跳躍のタイミングがズレ、目の前に現れた骸骨に咄嗟に拳を叩き込むがーー骸骨の顔にはヒビすら入らずーー逆に、長い鞭のような腕の骨が俺の顔面を叩きつけ、地べたを回転しながらごろごろと回る。
「ーーッ!?何だ…と」
「いい忘れてましたが…この骸兵団骸と名付けただけあって……倒されれば倒されるほど……強力になるんですよ。それにーー」
薄ら笑いすら浮かべるように、恍惚とした男の声が更に続きーー俺は口に入った砂を唾と共に吐き出しながら、再度駆ける。
「ここは墓地ですからね…代替え品は…何体いるだろうな?諦めろ」
剣を走らせ、骸骨を切り飛ばす。まだ剣は有効。確認…跳躍。
周囲を取り囲むように新たに産まれた骸骨の群れの中で、墓石を背にし、立ち止まる命を見つけ、俺はそこに降り立つ。
「命!!正直打つ手…がーーおい?命?」
墓石に背を預け、命は無言のままで、ゆっくりと背中を擦りつけるように地面に座り込む。
「な!?おい!……不味いな」
命の呼吸は荒い。豊満な胸が荒々しく上下し、玉のような汗が漆黒のセーラー服を濡らし…何も喋らないかわりに腕を弱々しく俺へと上げると、荒い息のまま、こう告げる。
「零司…ごめんなさい…ちょっとーー疲れたみたい」
命の腕を掴むや、俺は何も考えず抱き抱え、ゆっくりと迫る骸骨の群れを見ながらーー剣を疾走させる。
全面に展開している数はざっとみて10。墓石を支えるようにして俺達へと迫る数も合わせれば…いい面倒だ。何匹こようがーー
地を踏み出し、剣が手前にいた骸骨を粉砕。骨の破片をかいくぐり、正面に立つ骸骨を蹴り飛ばす。
よろめくように後退した骸骨に剣が走り、切断。返しで横にいる骸骨の背骨を切断。その剣の下を潜るようにして、正面にまた立つ骸骨の足を蹴りつける。

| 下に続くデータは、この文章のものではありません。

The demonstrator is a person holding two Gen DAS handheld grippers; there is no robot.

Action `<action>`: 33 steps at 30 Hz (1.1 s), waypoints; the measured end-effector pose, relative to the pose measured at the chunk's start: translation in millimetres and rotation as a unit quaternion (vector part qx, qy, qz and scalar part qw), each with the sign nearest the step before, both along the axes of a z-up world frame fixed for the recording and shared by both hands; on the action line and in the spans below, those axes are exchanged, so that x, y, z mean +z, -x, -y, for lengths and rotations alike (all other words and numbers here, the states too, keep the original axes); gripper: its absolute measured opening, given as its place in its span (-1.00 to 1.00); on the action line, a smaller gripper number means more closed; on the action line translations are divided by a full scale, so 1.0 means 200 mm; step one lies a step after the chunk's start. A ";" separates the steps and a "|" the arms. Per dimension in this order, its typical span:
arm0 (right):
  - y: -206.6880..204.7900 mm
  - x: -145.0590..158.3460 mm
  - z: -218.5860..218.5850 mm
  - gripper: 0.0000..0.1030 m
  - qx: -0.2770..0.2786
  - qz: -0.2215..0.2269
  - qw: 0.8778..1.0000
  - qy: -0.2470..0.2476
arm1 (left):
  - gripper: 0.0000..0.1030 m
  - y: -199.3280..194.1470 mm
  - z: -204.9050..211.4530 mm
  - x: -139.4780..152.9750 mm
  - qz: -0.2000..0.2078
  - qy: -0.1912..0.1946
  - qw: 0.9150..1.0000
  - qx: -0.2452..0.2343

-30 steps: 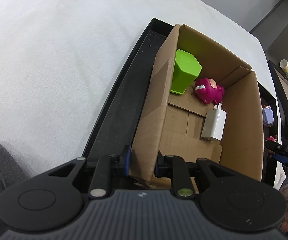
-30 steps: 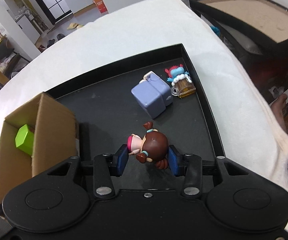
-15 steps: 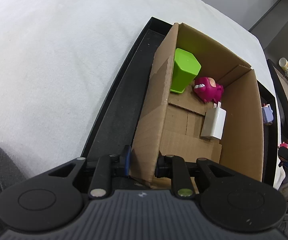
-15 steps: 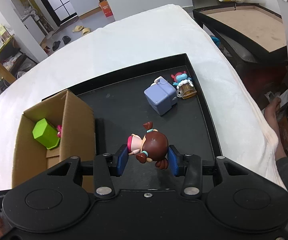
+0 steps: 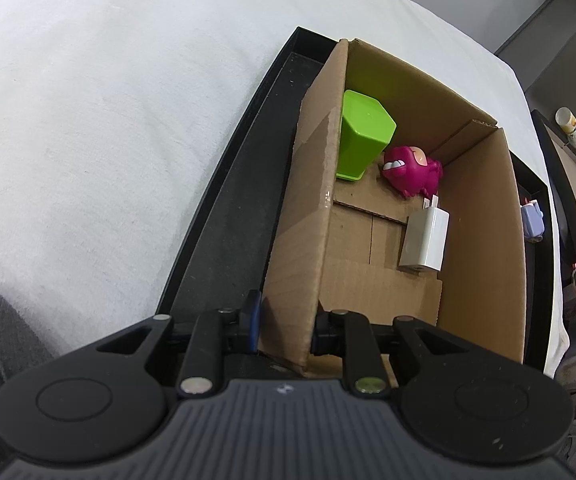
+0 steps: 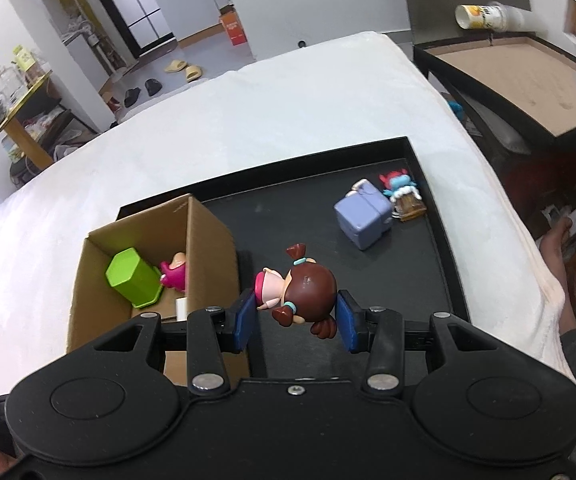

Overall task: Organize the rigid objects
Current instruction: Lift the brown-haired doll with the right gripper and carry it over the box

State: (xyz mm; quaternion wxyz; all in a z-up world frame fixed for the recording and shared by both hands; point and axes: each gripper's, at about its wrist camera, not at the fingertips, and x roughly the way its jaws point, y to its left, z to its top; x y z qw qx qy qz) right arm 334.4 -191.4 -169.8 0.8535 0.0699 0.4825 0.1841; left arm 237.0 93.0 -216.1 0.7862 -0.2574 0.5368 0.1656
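My left gripper [image 5: 286, 328] is shut on the near left wall of an open cardboard box [image 5: 307, 208]. Inside the box lie a green hexagonal cup [image 5: 361, 136], a magenta toy figure [image 5: 409, 168] and a white charger [image 5: 425, 242]. My right gripper [image 6: 295, 320] is shut on a brown-haired doll figure [image 6: 301, 292] and holds it in the air above the black tray [image 6: 288, 216], just right of the box [image 6: 212, 240]. On the tray's far right lie a lavender cube toy [image 6: 363, 216] and a small blue-and-red figure with an amber mug [image 6: 401, 194].
The black tray [image 5: 232, 216] rests on a white padded surface [image 5: 108, 120]. A brown-topped side table [image 6: 519, 80] with a paper cup [image 6: 483, 18] stands to the right. A person's hand [image 6: 555, 248] shows at the right edge. Bare tray floor lies between the box and the cube toy.
My right gripper has risen with the doll in it, so the tray and box look smaller and more of the box's inside shows. The left gripper has stayed on the box wall.
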 end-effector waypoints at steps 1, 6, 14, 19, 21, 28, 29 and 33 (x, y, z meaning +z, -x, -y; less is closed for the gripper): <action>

左から来た骸骨は頭部を剣が粉砕。足を蹴りつけよろめく骸骨の顎を目掛け、脛で空中に打ち上げ、頭部を粉砕した剣が空中に打ち上がった骸骨を貫きーー視界が開けた空間を捉え、そこへ向け、墓石を蹴りつけ跳躍。
開けた場所はーー巨大な十字架があった場所。
「命…しっかりしろ」
「……弱ってるからって…変な事しないでよ?」
無駄口叩く余裕があるのなら、先ずは安心。しかしーー
「……零司、私はーー」
不安そうな顔をしながら、命は俺を見やり、俺は特に何も言わずに、十字架の真下に降り立つ。
降り立ち、命を十字架に下ろしながら、俺は命を真っ直ぐに見やるとこう告げる。
「命…このままじゃ、俺達は確実にーー死ぬ」
命は、呼吸を整えるように深く息を吸いながら、吐き出し、俺を真剣な瞳で見る。
「だからーー」
続く言葉は、俺を貫く鋭利な棘によりーー寸断された。